Spinning the Truth: Force-Feeding of Detainees in Guantanamo Bay
Over the past few days, there has been some controvery over the force-feeding of detainees in Guantanamo Bay. Starting in August 2005, a group of detainees started a hunger strike to protest their confinement there - according to the New York Times, by the end of December there were 84 detainees involved. In reaction to the hunger strike, the US military has started force-feeding detainees, which has resulted in a drop from 84 hunger strikers at the end of December to just four now.


The technique used for force-feeding prisoners is not unlike that used to feed comatose patients in hospital. A tube is inserted into the nose, and it goes through the sinuses, back around into the throat, and down into the stomach. Liquid food (with a similar consistency to a milkshake) is injected with a large syringe through the tube and into the stomach.
And, while hospital patients with feeding tubes are usually unconscious, there are times where a similar technique is used while the patient is conscious. A few years ago, I had a test called esophageal manometry done on me, where a tube, thicker than that used for force-feeding, was inserted through my nostril, into my nose, and down into my stomach. I remember gagging on the tube as it was inserted, and how the test was extremely unpleasant and something I would not want to repeat. But, it was not painful, and I certainly would not consider it torture.

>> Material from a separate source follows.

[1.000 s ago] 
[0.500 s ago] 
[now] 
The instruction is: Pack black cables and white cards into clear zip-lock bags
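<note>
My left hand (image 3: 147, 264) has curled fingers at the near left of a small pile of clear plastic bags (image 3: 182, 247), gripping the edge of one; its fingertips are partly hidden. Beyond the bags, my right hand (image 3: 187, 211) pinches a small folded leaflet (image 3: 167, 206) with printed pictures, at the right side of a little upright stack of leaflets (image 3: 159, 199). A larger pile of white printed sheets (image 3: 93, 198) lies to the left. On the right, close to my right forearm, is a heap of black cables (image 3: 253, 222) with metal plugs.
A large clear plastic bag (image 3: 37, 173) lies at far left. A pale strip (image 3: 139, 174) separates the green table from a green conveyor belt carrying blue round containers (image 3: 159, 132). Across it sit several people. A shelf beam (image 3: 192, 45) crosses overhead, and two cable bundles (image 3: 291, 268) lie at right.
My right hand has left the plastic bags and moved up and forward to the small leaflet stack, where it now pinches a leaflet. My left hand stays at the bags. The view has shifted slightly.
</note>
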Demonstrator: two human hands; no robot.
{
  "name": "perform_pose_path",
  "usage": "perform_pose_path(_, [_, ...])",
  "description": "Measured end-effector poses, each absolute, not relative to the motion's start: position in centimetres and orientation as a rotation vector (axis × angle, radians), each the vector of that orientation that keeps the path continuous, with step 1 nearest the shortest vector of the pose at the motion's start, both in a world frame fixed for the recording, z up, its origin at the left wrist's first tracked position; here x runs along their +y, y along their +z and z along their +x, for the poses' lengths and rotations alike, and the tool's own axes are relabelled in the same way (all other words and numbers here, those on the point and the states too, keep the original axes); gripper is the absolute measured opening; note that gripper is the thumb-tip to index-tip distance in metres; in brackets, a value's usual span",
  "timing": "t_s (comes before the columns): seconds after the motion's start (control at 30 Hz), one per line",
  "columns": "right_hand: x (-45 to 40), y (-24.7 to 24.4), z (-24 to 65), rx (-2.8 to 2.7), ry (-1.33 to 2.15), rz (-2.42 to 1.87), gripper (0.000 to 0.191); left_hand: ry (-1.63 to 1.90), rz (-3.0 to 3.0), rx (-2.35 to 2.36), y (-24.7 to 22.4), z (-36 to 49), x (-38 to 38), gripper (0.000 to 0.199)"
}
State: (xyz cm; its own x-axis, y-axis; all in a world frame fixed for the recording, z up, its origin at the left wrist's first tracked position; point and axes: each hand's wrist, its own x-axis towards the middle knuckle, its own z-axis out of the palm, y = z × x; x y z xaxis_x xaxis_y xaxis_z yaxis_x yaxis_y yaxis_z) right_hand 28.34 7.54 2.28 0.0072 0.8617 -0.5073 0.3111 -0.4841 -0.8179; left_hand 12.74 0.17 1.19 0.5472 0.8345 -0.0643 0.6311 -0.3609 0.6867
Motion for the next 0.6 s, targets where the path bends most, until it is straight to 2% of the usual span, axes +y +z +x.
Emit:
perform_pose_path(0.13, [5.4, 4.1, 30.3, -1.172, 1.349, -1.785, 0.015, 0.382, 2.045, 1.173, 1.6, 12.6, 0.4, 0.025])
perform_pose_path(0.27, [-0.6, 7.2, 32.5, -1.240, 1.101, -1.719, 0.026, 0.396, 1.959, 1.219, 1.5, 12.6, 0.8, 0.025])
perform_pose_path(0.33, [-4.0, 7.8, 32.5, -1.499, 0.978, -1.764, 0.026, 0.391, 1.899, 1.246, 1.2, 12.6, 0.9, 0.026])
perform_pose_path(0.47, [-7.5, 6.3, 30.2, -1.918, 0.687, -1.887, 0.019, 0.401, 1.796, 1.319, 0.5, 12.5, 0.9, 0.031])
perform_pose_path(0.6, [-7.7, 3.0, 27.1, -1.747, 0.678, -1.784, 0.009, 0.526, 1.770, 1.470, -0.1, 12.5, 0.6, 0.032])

Keep in mind, a hunger strike is a very slow form of suicide. The prisoner gradually wastes away and eventually gets sick, and if the self-imposed starvation is allowed to continue, will eventually develop complications and die a slow and painful death. If administering food (by force if necessary) will prevent this horrible death from starvation, is this not a more humane action than allowing the prisoner to starve himself?
Let's not spin the truth here: force feeding may be unpleasant, but it is certainly not torture. In fact, one could easily argue that starving oneself to death is a form of torture, and that force-feeding is actually stopping this self-inflicted torture on the part of the prisoners.
Don't get me wrong - I do not like Guantanamo Bay. But, if you're going to hold prisoners there, do it right, and if some of the prisoners are trying to commit suicide through starvation, it is a fundamental and moral duty of those guarding them to intervene and prevent them from doing so. And, if that means force-feeding them, than so be it.